Michael Shermer is very indignant about being criticized: he wrote a two-and-a-half-page article (“A Guy Thing? Secularism, Feminism, and a Response to Ophelia Benson,” FI, February/March 2013) for Free Inquiry in reaction to four paragraphs in an article of mine (“Nontheism and Feminism: Why the Disconnect?” FI, December 2012/January 2013) that criticized something he said on an Internet talk show. That’s a lot of response to a small and not terribly ferocious criticism.
It’s also a very heated response. He claims there is “a McCarthy-like witch hunt within secular communities to root out the last vestiges of sexism, racism, and bigotry” that is “purging from its ranks the likes of such prominent advocates as Richard Dawkins and Sam Harris.” He worries that he should have spoken up about this sooner, adding, “As Martin Niemöller famously warned about the inactivity of German intellectuals during the rise of the Nazi party, ‘first they came for . . .’ but ‘I didn’t speak out because I wasn’t a. . . .’” He adds that “now the inquisition has been turned on me.” He declares that he won’t be “allowing my inquisitors to force me into the position of defending myself (I still believe in the judicial principle of innocence until proven guilty).”
To sum all that up: Shermer characterizes a brief criticism of something he said as a McCarthy-like witch hunt, a purge, the Nazi party, an inquisition,and a criminal trial. As he mentions (apparently without realizing how prickly it makes him look), he had already written a long piece on the subject in his online newsletter eSkeptic, much of which he simply repeated in his Free Inquiry response.
This is a lot of angry bluster to respond to a criticism that takes up four paragraphs in a piece that’s not about Shermer. My article, written for the“Women in Secularism” section of the December 2012/January 2013 issue of Free Inquiry, is about stereotypes that may contribute to the under representation of women in the atheist/secular movement. Here is the part that is critical of something Shermer said:
The main stereotype in play, let’s face it, is that women are too stupid to do nontheism. Unbelieving in God is thinky work, and women don’t do thinky, because “that’s a guy thing.”

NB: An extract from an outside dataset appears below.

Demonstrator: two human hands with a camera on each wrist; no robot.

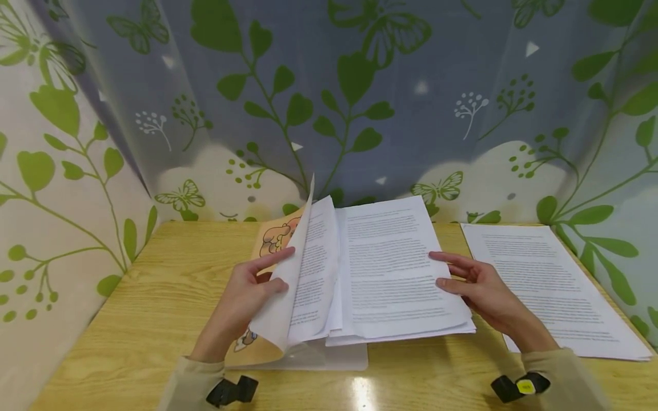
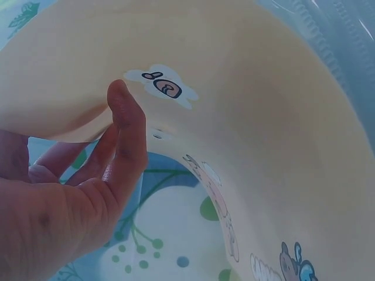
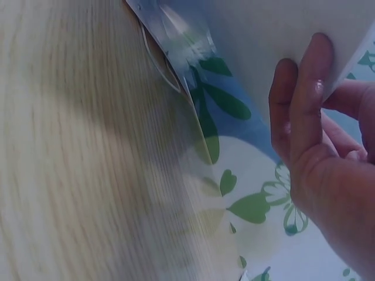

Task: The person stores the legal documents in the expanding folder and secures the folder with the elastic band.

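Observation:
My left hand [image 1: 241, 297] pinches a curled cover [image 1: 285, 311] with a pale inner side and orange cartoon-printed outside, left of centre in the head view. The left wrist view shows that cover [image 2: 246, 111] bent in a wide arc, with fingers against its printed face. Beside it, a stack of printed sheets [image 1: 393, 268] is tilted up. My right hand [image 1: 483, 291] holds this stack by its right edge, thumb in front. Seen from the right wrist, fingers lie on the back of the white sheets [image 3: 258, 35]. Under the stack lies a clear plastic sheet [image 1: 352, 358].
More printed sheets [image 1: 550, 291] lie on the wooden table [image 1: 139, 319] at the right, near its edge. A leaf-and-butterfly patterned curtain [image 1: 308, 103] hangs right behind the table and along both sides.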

Don’t laugh: Michael Shermer said exactly that during a panel discussion on the online talk-show The Point. The host, Cara Santa Maria, presented a question: Why isn’t the gender split in atheism closer to 50-50? Shermer explained, “It’s who wants to stand up and talk about it, go on shows about it,go to conferences and speak about it, who’s intellectually active about it; you know, it’s more of a guy thing.”
It’s all there—women don’t do thinky, they don’t speak up, they don’t talk at conferences, they don’t get involved—it’s “a guy thing,” like football and porn and washing the car.
It’s incredibly discouraging, that kind of thing. I thought (naïvely) that stereotypes of women as stupid and passive and bashful had been exposed as,precisely, sexist stereotypes decades ago, at least among intellectual and political and progressive types. I thought everybody knew they were not just wrong but also retrograde. Would Shermer have said that if the question had been about race instead of gender? Would he have said “it’s more of a white thing”? It seems very unlikely.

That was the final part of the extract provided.